The VSCode extension does not have its own settings. Instead, it uses the same atscript.config.* file as the rest of the Atscript toolchain.

Config File

The extension looks for a configuration file named atscript.config with one of these extensions:

  • .js, .mjs, .cjs, .ts, .mts, .cts

JS variants are checked before TS variants in each directory. The config file is resolved by walking up the directory tree from the .as file's location. This means different subdirectories in a monorepo can have different configurations.

Minimal Example

js
// atscript.config.js
import { defineConfig } from '@atscript/core'

export default defineConfig({
  // your configuration here
})

For full configuration options, see the Configuration reference.

What Configuration Affects

The config file controls what the extension knows about your project:

  • Annotations — which annotations are available for completions and validation
  • Primitives — which primitive types are recognized
  • Plugins — extensions that add custom annotations and primitives (e.g., @atscript/db-mongo)

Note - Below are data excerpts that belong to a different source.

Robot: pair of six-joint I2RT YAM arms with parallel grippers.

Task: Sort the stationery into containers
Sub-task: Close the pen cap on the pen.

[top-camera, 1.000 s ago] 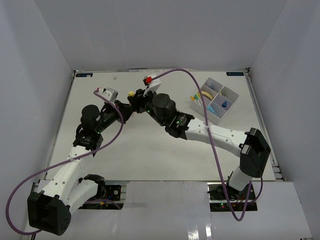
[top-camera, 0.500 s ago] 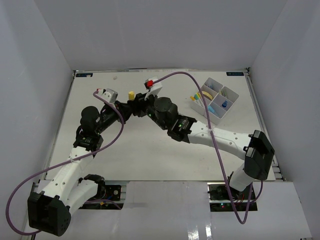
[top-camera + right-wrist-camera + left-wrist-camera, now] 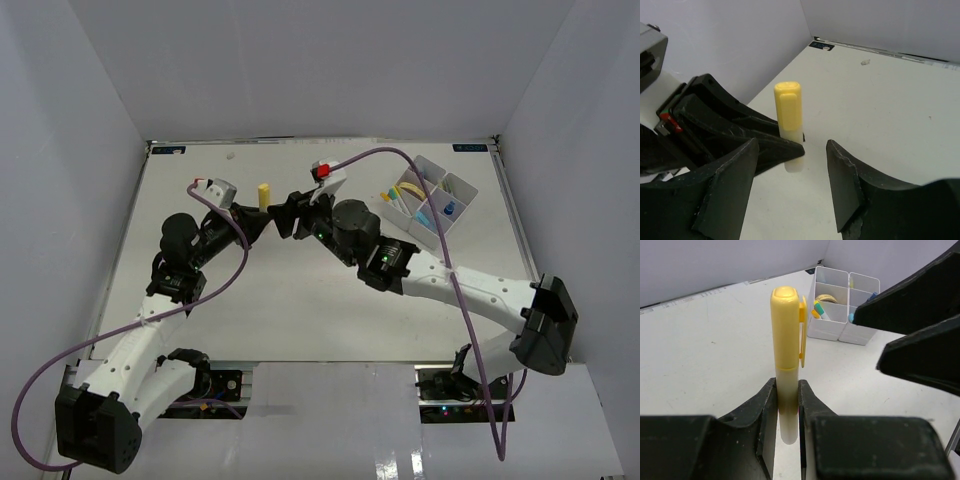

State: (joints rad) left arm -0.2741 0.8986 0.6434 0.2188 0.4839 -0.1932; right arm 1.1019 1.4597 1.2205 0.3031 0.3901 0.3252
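Handover looks to be the step in hand. The left end effector (image 3: 786, 400) is clamped on the pale barrel of a yellow-capped marker (image 3: 786, 335) and holds it upright, cap on top, over the middle-far part of the desk (image 3: 300, 310). The marker's lower end seems to hang clear of the surface, though that is hard to be sure of. The right end effector (image 3: 791, 147) faces it with its fingers spread wide and nothing between them but air. It is just beside the marker and touches neither the marker nor the left fingers. The white four-compartment tray (image 3: 827, 329) stands well apart, toward the far right, with a few coloured items already inside. The next move probably calls for the right fingers to close on the cap or upper barrel, above the left grip, without knocking the marker askew. Only then should the left let go, so the marker can be carried to the tray.
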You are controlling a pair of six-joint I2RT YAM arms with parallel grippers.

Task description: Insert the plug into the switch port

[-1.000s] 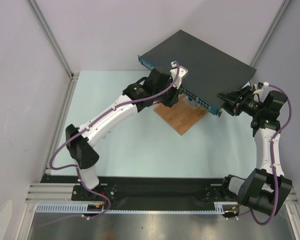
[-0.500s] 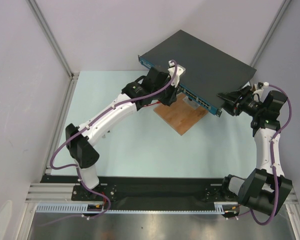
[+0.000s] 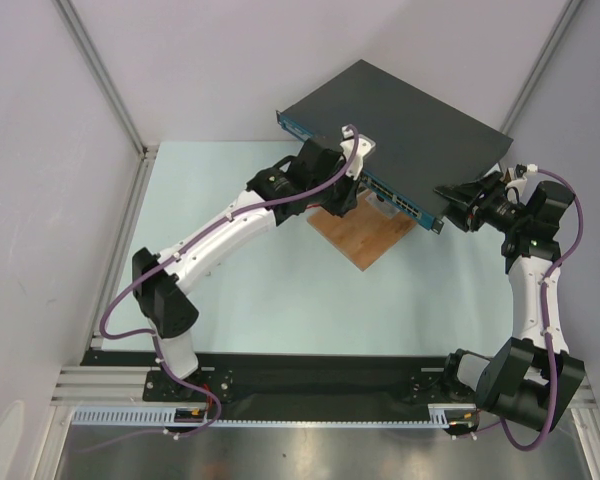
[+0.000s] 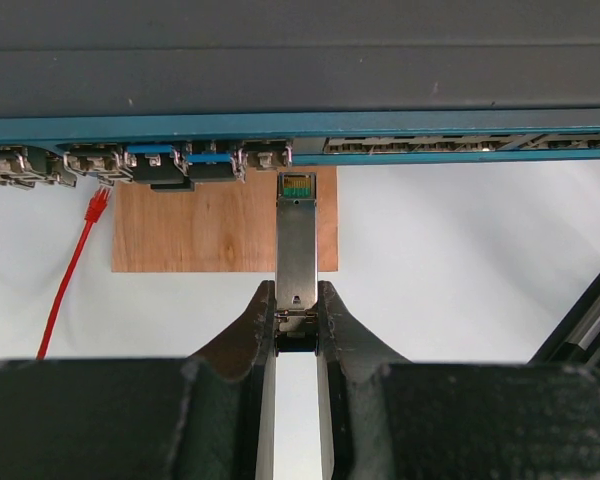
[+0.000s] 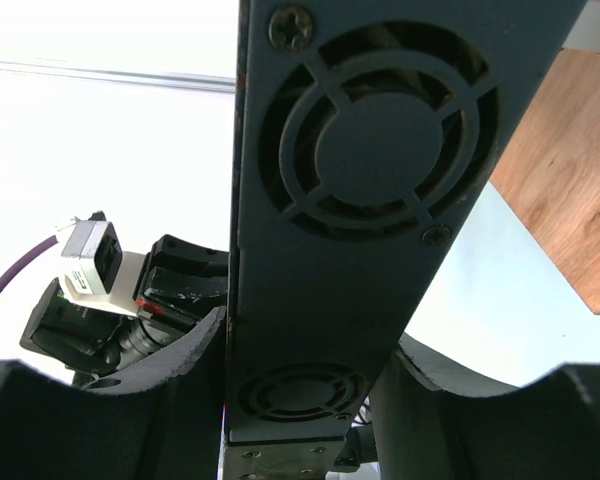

Without a config file, the extension uses the default set of annotations and primitives from @atscript/core.

Config Reloading

The extension watches for changes to atscript.config.* files. When you modify your config, the language server reloads automatically — no need to restart VSCode.

If a config file fails to load (syntax error, missing dependency, etc.), the extension falls back to defaults and will retry when the file is fixed.

Released under the MIT License.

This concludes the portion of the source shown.